Concrete Example: When applied to a liver tumor in a CT scan, standard SAM often fails due to weak boundaries between the tumor and surrounding tissue. In contrast, MedSAM, fine-tuned on medical data, accurately delineates the tumor given the same bounding box prompt.
Key Novelty
MedSAM (Medical Segment Anything Model)
  • Adapts the Segment Anything Model (SAM) to the medical domain by fine-tuning the mask decoder on a curated large-scale medical dataset while freezing the image encoder.
  • Consolidates over 1.5 million image-mask pairs from diverse public datasets into a unified format to enable universal training across 10 distinct imaging modalities.

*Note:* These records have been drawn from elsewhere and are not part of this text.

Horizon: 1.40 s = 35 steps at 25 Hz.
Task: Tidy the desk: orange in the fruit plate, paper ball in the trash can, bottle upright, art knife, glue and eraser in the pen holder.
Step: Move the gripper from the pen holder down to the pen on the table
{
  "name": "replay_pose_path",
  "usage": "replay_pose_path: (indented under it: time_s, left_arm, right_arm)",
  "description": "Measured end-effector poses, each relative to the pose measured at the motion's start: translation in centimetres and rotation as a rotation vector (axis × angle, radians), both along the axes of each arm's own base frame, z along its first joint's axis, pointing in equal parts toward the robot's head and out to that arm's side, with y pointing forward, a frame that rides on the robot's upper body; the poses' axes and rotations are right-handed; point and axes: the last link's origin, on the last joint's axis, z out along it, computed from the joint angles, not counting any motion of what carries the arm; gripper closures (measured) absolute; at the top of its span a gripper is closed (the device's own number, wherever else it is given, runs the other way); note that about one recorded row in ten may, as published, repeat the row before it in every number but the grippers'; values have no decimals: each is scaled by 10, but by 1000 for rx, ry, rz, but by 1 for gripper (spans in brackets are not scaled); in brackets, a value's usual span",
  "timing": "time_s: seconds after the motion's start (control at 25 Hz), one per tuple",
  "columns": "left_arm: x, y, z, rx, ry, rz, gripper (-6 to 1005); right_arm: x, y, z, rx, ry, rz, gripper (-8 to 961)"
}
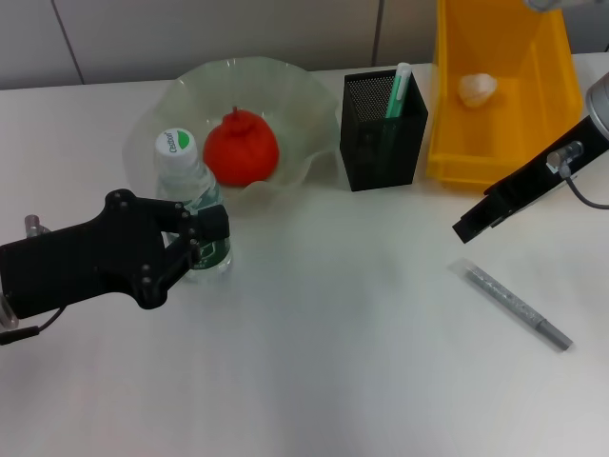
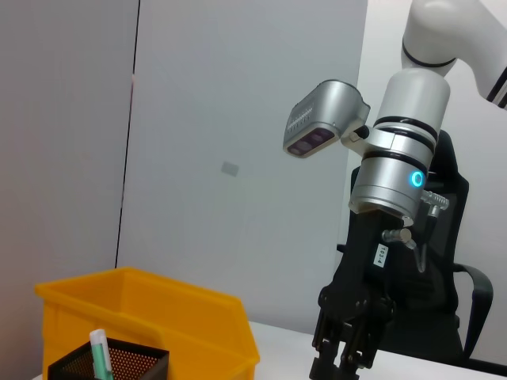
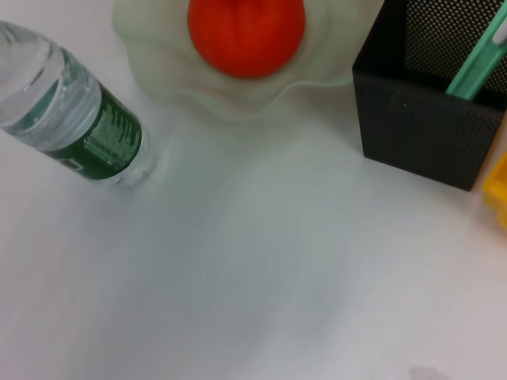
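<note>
White table, plain and matte, running back to a grey wall. Standing on it at the rear left, a translucent wavy-rimmed fruit plate. Just in front of the plate's left side, an upright water bottle with a white cap and green label, base on the tabletop. To the right of the plate and close beside it, a black mesh pen holder. Right of that and just beside it, a yellow bin reaching the rear edge. Lying flat at the front right, well apart from the rest, a slim grey art knife, set diagonally.
</note>
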Motion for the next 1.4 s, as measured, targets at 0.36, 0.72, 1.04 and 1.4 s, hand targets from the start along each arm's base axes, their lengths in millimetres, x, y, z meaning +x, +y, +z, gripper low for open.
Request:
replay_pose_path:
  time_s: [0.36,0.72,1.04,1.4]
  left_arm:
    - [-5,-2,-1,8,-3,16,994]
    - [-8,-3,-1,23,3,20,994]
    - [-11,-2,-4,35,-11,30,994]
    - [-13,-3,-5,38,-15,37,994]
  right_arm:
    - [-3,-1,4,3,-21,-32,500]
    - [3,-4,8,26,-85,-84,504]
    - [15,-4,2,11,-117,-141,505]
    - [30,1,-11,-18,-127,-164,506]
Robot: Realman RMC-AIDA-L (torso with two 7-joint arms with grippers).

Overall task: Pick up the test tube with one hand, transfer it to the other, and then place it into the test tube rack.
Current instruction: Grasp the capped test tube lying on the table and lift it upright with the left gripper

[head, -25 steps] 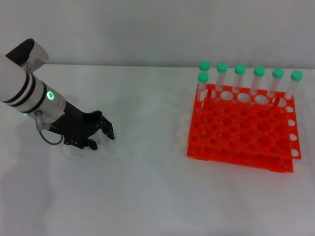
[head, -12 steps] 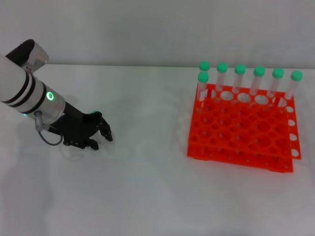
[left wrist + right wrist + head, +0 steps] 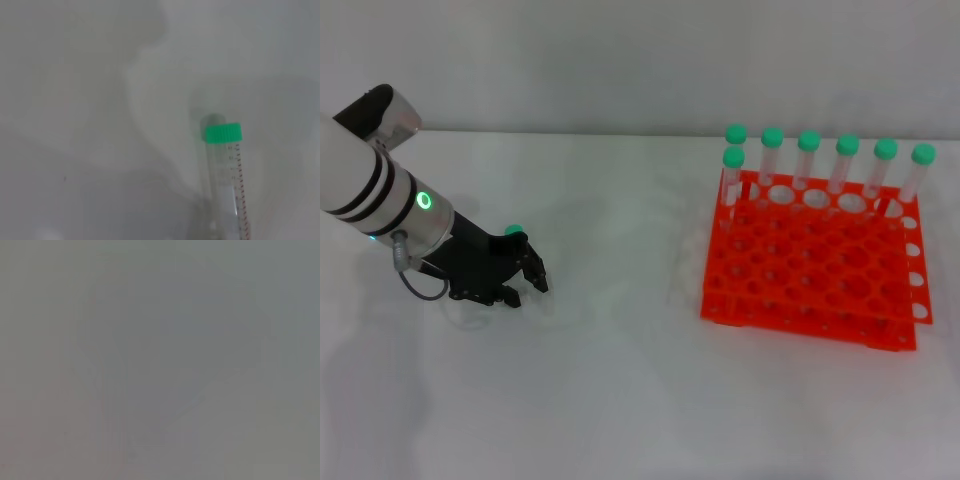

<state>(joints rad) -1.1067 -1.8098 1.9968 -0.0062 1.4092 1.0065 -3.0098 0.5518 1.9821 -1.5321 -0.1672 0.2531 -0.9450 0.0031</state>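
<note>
The test tube (image 3: 227, 175), clear with a green cap (image 3: 223, 133), shows close up in the left wrist view. In the head view only its green cap (image 3: 514, 230) peeks out behind my left gripper (image 3: 517, 278), which sits low over the tube at the table's left side. Whether the tube is gripped or just lying under the hand cannot be made out. The orange-red test tube rack (image 3: 800, 270) stands far to the right. My right gripper is out of view; its wrist view shows only plain grey.
Several green-capped tubes (image 3: 807, 160) stand upright along the rack's back row, with one more in the second row at its left end. A white table (image 3: 620, 380) stretches between the left arm and the rack.
The left gripper has drawn slightly back to the left and lower, and the tube's green cap has come into view behind it.
</note>
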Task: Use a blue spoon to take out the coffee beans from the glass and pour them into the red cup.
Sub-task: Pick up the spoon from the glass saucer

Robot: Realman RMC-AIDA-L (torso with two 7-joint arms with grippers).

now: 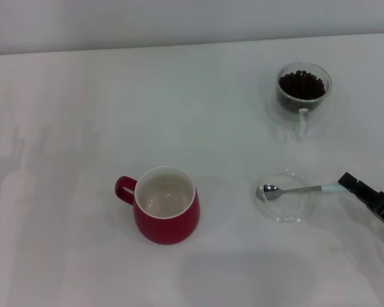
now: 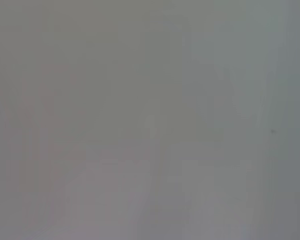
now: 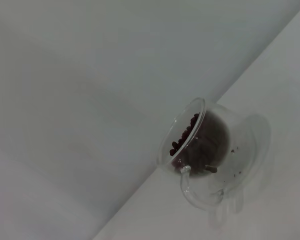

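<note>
The blue spoon [image 1: 294, 189] lies with its silver bowl on a flat clear saucer [image 1: 288, 214], its pale blue handle pointing right. My right gripper [image 1: 343, 182] comes in from the right edge and is shut on the end of the handle. The glass [image 1: 304, 86] stands at the back right, holding the coffee beans [image 1: 301, 84]; it also shows in the right wrist view [image 3: 210, 155], with the beans [image 3: 182, 140] inside. The red cup [image 1: 167, 220] stands front centre, its cream inside empty and its handle to the left. My left gripper is out of view.
The white table [image 1: 83, 128] ends at a pale wall along the back. The left wrist view shows only a blank grey surface.
</note>
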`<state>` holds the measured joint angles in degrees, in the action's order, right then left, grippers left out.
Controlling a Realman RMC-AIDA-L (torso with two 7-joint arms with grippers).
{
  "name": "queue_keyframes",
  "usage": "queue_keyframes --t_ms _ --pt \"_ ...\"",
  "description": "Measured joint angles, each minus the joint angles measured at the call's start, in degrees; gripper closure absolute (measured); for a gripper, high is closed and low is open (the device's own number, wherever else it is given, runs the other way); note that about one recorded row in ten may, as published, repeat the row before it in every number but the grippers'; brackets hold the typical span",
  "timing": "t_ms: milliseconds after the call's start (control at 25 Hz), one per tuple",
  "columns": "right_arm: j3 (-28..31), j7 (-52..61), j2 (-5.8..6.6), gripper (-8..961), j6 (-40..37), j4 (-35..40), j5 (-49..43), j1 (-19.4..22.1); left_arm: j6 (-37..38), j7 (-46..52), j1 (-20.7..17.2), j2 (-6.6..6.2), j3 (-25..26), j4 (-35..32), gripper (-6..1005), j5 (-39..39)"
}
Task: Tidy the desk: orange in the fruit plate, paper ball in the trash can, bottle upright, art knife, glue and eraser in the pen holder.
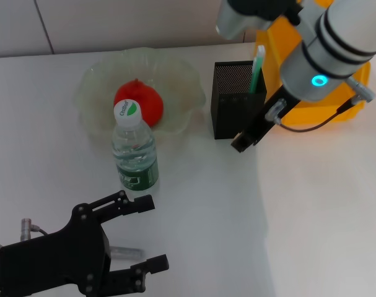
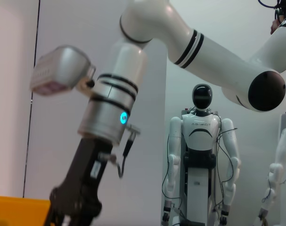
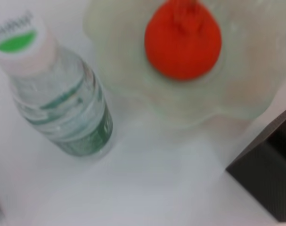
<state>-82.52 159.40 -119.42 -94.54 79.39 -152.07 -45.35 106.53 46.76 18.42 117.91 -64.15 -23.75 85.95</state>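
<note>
My left claw [image 1: 145, 235] hangs wide open and empty at the bench's near edge; a small grey stick [image 1: 124, 252], maybe the glue, lies between its jaws; I should lower straight and close gently on its middle; my right claw [image 1: 244, 140], its grip I cannot tell, is beside the pen holder [image 1: 228, 117].

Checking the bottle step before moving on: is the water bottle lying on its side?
No, the water bottle stands upright on the desk, cap up, just in front of the fruit plate.
</note>
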Motion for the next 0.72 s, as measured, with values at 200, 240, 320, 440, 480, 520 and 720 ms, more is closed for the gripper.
queue_keyframes --t_ms 200,240,320,440,480,520,720 --pt "5.5 0.1 0.28 555 -3.4 9.4 -2.0 0.5 0.0 0.0 0.1 0.13 0.0 -0.1 285 -0.1" --pt "5.5 0.1 0.28 555 -3.4 9.4 -2.0 0.5 0.0 0.0 0.1 0.13 0.0 -0.1 285 -0.1" --pt "7.0 -0.2 0.30 556 -2.6 10.9 -6.8 -0.1 0.0 0.0 0.2 0.13 0.0 -0.1 285 -0.3" --pt "7.3 -0.2 0.32 556 -1.6 10.7 -8.9 -0.6 0.1 0.0 0.4 0.12 0.0 -0.1 286 -0.4" --pt "7.3 -0.3 0.31 556 -1.1 10.3 -9.4 -0.8 0.1 0.0 0.4 0.12 0.0 -0.1 286 -0.4" --pt "6.9 -0.4 0.32 556 0.1 9.2 -9.9 -1.2 0.2 0.0 0.5 0.13 0.0 -0.1 286 -0.4" --pt "5.5 -0.6 0.33 556 4.3 3.9 -11.3 -2.1 0.2 0.0 0.6 0.12 0.0 -0.1 287 -0.4"
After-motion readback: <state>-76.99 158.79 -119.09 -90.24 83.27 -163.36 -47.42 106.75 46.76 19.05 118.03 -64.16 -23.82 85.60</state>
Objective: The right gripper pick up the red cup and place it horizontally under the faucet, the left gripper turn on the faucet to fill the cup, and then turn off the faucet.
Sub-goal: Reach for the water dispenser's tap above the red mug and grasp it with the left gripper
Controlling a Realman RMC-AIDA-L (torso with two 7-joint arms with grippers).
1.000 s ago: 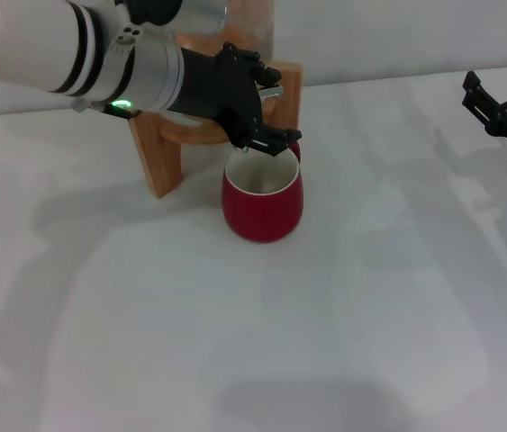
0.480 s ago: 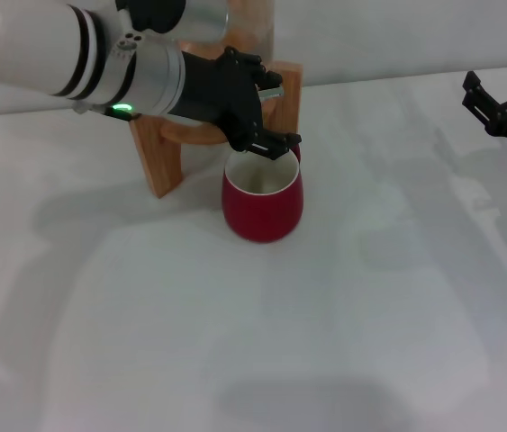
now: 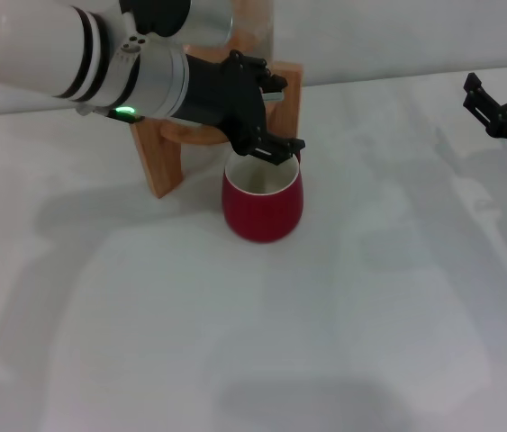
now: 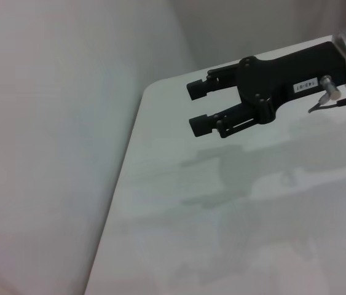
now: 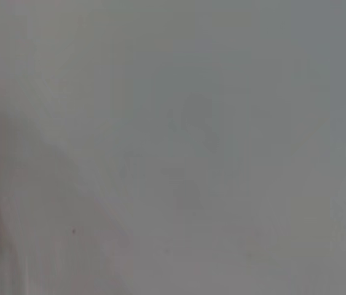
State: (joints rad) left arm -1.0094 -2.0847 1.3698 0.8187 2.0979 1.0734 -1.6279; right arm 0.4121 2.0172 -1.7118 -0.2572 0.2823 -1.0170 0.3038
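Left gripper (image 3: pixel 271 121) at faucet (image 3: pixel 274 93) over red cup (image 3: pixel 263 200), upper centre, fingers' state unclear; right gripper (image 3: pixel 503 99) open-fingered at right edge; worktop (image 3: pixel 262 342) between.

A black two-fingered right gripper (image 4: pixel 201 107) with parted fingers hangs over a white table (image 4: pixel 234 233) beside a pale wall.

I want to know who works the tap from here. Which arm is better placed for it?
The left. The left gripper is already at the faucet, just above the red cup standing upright below it. The right gripper is far off at the table's right edge, holding nothing.
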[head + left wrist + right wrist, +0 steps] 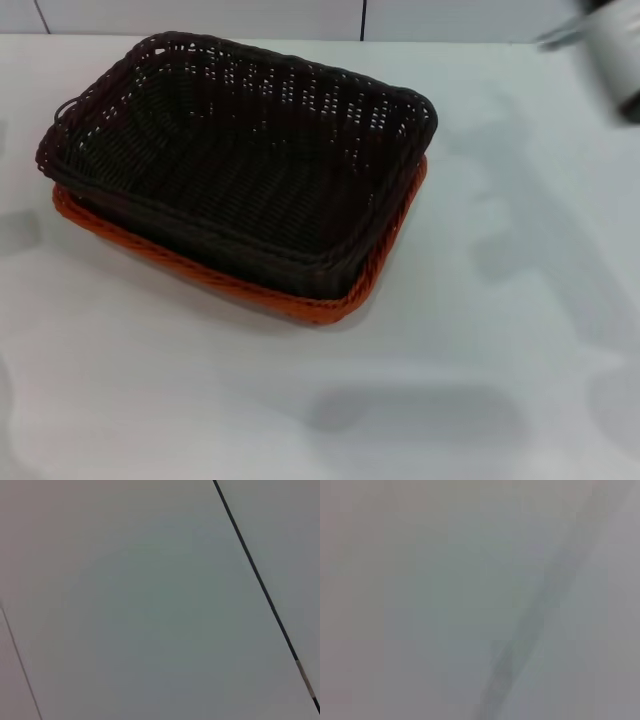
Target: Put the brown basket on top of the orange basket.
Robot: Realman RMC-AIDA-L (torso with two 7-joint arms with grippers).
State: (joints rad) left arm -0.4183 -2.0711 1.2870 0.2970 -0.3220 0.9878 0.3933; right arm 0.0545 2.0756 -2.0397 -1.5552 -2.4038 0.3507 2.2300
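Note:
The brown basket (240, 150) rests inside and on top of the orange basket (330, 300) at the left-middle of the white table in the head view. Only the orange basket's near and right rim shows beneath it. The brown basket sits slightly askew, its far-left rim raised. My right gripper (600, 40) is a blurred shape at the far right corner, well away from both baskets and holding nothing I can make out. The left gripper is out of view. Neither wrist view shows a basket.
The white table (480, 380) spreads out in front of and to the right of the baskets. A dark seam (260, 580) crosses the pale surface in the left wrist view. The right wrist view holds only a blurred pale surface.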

  • Utilizes a prompt-based approach (bounding boxes) to handle the ambiguity of medical segmentation tasks (e.g., segmenting a whole organ vs. a specific tumor) within a single model.
Evaluation Highlights
  • Outperforms the specialist U-Net model by 15.5% on the unseen external validation task of nasopharynx cancer segmentation (Median DSC: 87.8% vs 72.3%).
  • Surpasses standard SAM by a large margin on challenging internal tasks, such as liver tumor segmentation (Median DSC improvement ~30-40% visually estimated from plots).
  • Reduces 3D tumor annotation time by 82.37% for human experts compared to slice-by-slice manual segmentation.
Breakthrough Assessment
9/10
Establishment of the first large-scale, universal foundation model for medical segmentation. It demonstrates that a single model can rival or beat specialist models across diverse modalities, representing a paradigm shift from task-specific training.